I was just sitting on the couch poring through my Better Homes and Gardens cook book.
It's a huge pink, special edition, cook book that my Momma gave me a few years ago. It's hardly been touched. Not because it's not a great book, but because I have dozens of other books on the same shelf with it that get picked up because I am a little more familiar with the recipes.
A little unknown fact about me: I love reading cookbooks. Love.
The more pictures the better. I hate reading a recipe that doesn't have a picture attached. I have to have a visual so that I know what the dish will look like.You know? Say yes. :)
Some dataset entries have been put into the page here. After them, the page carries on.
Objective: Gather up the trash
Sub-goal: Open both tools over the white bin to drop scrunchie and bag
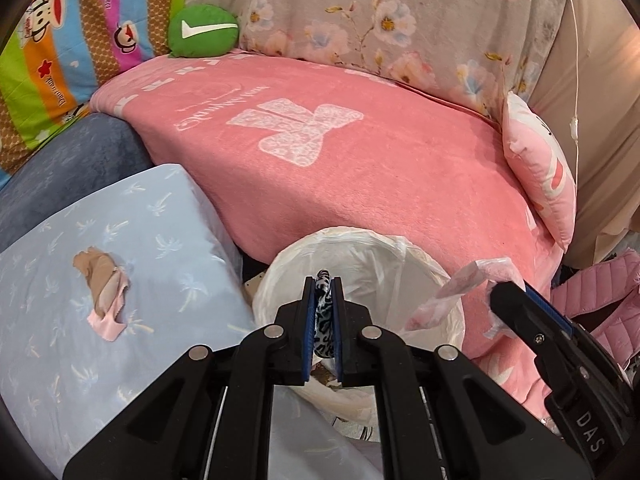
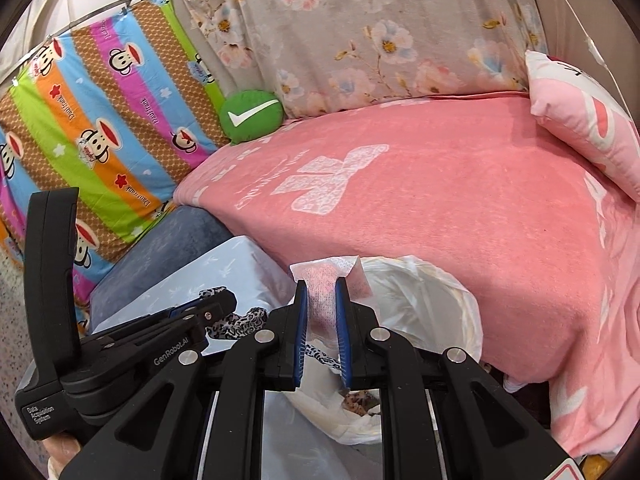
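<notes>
A small bin with a white liner stands between the pink-blanketed bed and a light blue pillow. My left gripper is shut on a black-and-white leopard-print scrap and holds it over the bin's mouth; the scrap also shows in the right wrist view. My right gripper is shut on a pink-and-white wrapper, held over the bin's near rim; it also shows in the left wrist view. A beige and pink crumpled scrap lies on the light blue pillow.
The pink blanket covers the bed behind the bin. A green round cushion and a striped monkey-print sheet are at the back left. A pink pillow stands at the right. A pink jacket lies at far right.
</notes>
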`<action>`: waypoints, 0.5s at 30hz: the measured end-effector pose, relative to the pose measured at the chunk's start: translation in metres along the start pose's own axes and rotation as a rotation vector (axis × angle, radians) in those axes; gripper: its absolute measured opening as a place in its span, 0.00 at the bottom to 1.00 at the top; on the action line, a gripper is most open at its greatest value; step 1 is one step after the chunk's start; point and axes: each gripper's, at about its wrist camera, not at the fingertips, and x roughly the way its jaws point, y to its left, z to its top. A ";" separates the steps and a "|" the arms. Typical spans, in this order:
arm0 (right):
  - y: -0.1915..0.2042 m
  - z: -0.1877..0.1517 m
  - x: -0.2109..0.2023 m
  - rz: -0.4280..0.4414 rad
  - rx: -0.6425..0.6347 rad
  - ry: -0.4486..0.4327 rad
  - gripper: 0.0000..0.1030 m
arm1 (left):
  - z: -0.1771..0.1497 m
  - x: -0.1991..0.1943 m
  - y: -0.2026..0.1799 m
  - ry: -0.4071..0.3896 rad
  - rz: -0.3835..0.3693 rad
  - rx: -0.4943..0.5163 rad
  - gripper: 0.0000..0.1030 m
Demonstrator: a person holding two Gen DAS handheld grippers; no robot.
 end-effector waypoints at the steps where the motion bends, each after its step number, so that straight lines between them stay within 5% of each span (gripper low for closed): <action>1: -0.002 0.000 0.000 -0.004 0.004 0.000 0.13 | 0.001 0.002 -0.002 0.004 -0.005 0.000 0.08; 2: -0.004 0.000 0.001 -0.008 0.008 0.000 0.13 | 0.002 0.003 -0.003 0.008 -0.009 -0.003 0.11; 6: -0.010 0.000 0.003 -0.016 0.019 0.001 0.14 | 0.005 0.004 -0.007 -0.009 0.001 -0.012 0.51; 15: -0.008 0.000 0.009 -0.020 0.020 0.001 0.17 | 0.005 0.004 -0.005 -0.021 0.046 -0.006 0.55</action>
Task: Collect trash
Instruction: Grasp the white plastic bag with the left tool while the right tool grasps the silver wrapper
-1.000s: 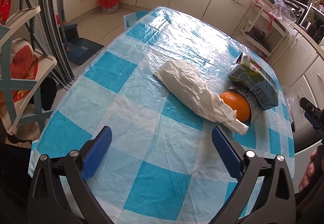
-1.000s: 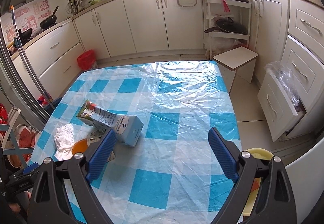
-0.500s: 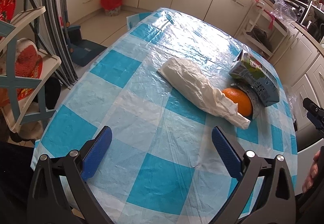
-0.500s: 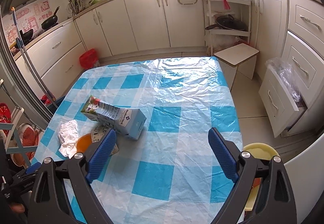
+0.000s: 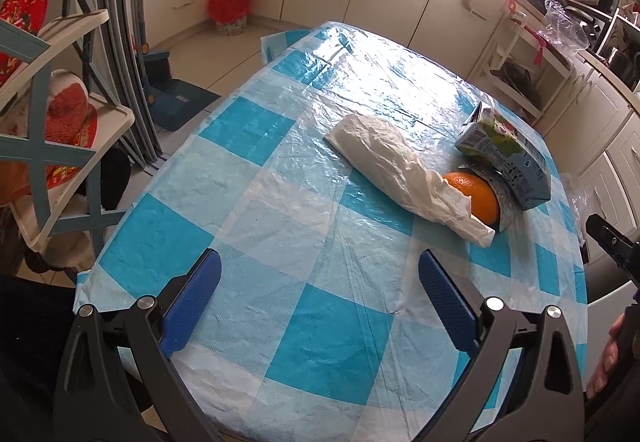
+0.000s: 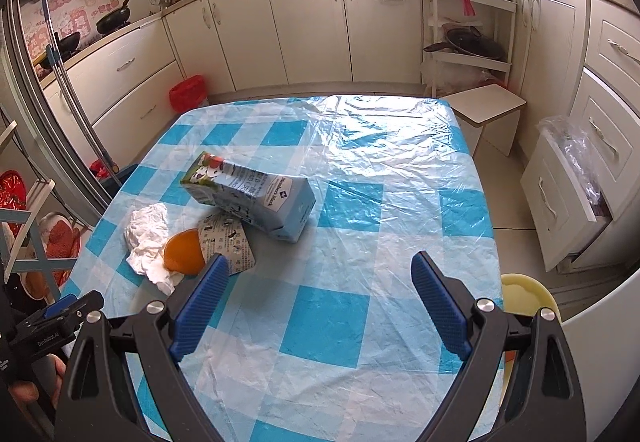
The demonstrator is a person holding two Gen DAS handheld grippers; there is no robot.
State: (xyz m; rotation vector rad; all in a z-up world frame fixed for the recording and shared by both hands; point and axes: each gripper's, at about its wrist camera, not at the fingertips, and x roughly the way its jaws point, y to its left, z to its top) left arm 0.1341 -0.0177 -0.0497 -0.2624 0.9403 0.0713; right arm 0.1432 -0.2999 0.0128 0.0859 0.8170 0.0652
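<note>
The left gripper point(image 5: 318, 296) gapes wide, holding nothing, above the near table point(image 5: 248, 210) edge; the right gripper point(image 6: 320, 302) likewise spread and empty; farther off lie a crumpled napkin point(image 5: 400, 170), an orange point(image 5: 478, 194) touching it, and a carton point(image 6: 256, 196).

Bare checked tablecloth point(image 5: 304, 330) lies ahead of both wide-open grippers; farther in, crumpled tissue point(image 5: 400, 166), orange point(image 5: 476, 194) and milk carton point(image 6: 256, 194) huddle together, blocking that patch.
</note>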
This post all stemmed from me trying to make some Russian tea cakes this afternoon. I was in the mood to cook or bake. So, baking it was since I had the ingredients for this yummy treat. When I say yummy, I mean YUMMY.
My neighbor, Kelly, makes them every Christmas. She gives me a big plate full of them because she knows they are my favorite! These little devils are the reason my pants won't button come January 2nd. Seriously.
Anyway, I decided to make them on my own. I was craving some comfort food.
Not sure what happened, but they ended up falling apart. Completely. Every last little ball of them.
I remember Kelly's famous last words when I asked her if they were easy to make: "Jill, you could make these blindfolded."
As I looked at the little crumbled cookies in the pound of powdered sugar they were supposed to be rolled in, I felt a wee bit sorry for myself.
I thought: "Seriously, Jill? Can you do anything right?"
Not kidding. I had these thoughts.
My mind was spinning at all of the things that I did not excel in. The enemy was having a hay day with me.
Actually, I give him no credit. My flesh was having a hay day with my mind. Yep, that's it.
After sweeping up the crumbs and powdered sugar, I sat down with my cookbook. The one mentioned above.
I'll try another recipe tomorrow was my exact thought. I will make something really new and yummy. I will. I will. I will.
I was determined to make something good to make up for the failed Russian tea cakes. I never liked Russia anyway. Too.darn.cold.
This same time one year ago, I heard the Lord calling me to draw closer to Him in His Word. I could literally feel Him pursuing me like never before.
It was then and there that SHINE began. It all began with His pursuing, my reacting, and His faithfulness.
Funny how a year can change you.
I've been sifted and molded and sifted some more this past year.
All in His timing of course.
My heart is in a new place as the old year ends and a new year begins.
Last year it was an anticipation, a longing.
This year, it is more of a settled peace. A Holy Contentment. Not contentment in the fact that I am where I need to be in my faith journey...because I have such a long way to go. Like, millions of miles.
More like a contentment with who I am, where I am on this journey, and who He created me to be.
Just like my baking disaster from today, I know that perfection is not an option. It never will be.
However, when I do fail--like with the tea cakes--I will get back up, sweep the floor, and try again.
With each failure, I will learn something new. I will be more equipped for the next journey.
I am learning that it really is a day by day journey with Him. If I try to skip ahead a few pages, it never works out. He wants every moment to be accounted for.
He uses each second as a teaching opportunity. To grow me in the areas that are too tiny for me to even see. He wants every crevice filled. Every last one of them.